## Task statement
Report back each line of the records that contains the string "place".

## Provided information
# # # #

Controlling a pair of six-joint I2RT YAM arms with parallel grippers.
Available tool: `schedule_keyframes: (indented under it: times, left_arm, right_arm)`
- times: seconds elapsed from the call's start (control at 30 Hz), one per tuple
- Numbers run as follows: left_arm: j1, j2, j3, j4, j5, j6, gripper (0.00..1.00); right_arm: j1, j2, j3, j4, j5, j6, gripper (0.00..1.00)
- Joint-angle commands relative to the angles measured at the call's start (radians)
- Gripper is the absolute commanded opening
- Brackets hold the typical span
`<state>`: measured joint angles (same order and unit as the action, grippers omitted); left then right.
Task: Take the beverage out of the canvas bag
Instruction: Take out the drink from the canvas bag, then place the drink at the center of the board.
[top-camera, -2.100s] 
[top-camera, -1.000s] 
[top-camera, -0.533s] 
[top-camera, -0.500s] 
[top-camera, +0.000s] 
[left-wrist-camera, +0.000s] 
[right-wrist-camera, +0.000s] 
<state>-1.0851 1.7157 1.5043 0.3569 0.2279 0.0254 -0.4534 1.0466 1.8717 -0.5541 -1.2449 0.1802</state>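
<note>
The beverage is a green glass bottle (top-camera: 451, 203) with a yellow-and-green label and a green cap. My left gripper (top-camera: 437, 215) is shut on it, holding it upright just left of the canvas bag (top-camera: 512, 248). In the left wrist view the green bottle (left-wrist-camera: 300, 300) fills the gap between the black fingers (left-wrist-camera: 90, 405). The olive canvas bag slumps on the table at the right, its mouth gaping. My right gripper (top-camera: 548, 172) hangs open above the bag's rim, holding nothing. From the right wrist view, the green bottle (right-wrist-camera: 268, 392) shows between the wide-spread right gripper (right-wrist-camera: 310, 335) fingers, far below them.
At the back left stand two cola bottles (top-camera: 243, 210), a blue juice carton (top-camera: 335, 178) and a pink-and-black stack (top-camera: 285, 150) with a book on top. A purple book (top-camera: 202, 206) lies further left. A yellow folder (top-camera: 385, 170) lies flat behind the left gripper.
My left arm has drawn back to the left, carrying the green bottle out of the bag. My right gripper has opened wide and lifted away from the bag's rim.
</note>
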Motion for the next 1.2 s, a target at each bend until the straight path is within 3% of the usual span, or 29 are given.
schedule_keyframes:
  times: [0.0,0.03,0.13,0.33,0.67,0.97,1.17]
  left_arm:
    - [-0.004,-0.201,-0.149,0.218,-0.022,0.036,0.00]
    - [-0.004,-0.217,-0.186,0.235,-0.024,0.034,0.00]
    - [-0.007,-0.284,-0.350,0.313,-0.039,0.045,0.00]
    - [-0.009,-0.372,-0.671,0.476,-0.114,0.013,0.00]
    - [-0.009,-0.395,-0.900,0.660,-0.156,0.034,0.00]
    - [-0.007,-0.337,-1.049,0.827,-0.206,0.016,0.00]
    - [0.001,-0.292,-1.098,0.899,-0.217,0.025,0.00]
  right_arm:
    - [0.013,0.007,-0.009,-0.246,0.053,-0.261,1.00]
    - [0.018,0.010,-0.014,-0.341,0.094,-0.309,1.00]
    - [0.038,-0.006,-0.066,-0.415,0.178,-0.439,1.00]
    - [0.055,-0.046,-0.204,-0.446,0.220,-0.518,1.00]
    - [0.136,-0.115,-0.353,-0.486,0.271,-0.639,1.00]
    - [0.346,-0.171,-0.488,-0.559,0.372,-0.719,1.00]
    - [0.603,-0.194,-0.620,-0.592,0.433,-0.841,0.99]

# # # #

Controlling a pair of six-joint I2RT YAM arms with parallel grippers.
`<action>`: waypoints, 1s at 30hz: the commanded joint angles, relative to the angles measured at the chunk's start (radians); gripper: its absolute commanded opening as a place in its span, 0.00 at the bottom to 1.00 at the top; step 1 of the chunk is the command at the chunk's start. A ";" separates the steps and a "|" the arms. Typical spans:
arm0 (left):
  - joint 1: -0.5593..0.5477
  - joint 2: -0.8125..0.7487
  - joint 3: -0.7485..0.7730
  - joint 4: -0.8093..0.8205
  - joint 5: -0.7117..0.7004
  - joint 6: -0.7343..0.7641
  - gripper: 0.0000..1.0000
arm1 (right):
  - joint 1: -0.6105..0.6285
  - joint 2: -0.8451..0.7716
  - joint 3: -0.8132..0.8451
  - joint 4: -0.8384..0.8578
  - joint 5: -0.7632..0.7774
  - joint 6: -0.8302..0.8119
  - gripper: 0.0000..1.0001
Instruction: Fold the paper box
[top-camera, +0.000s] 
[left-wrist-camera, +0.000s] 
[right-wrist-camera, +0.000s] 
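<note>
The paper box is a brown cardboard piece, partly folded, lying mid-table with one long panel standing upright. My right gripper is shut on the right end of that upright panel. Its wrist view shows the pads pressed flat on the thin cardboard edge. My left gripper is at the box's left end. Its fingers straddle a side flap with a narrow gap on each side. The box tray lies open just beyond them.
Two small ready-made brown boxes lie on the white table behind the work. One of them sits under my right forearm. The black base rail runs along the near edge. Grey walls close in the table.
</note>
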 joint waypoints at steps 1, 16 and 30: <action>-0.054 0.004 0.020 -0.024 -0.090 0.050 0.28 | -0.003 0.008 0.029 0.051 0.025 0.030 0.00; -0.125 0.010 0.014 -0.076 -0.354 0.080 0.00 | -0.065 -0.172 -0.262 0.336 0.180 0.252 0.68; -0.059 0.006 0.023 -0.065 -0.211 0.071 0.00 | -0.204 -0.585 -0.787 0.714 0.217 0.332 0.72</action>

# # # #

## Response area
Instruction: Take out the drink from the canvas bag, then place the drink at the center of the board.
`<action>`: waypoints, 1s at 30hz: the commanded joint angles, relative to the angles measured at the chunk's start (radians); gripper: its absolute commanded opening as a place in its span, 0.00 at the bottom to 1.00 at the top; step 1 of the chunk is the command at the chunk's start. A ";" separates the steps and a "|" the arms. Typical spans:

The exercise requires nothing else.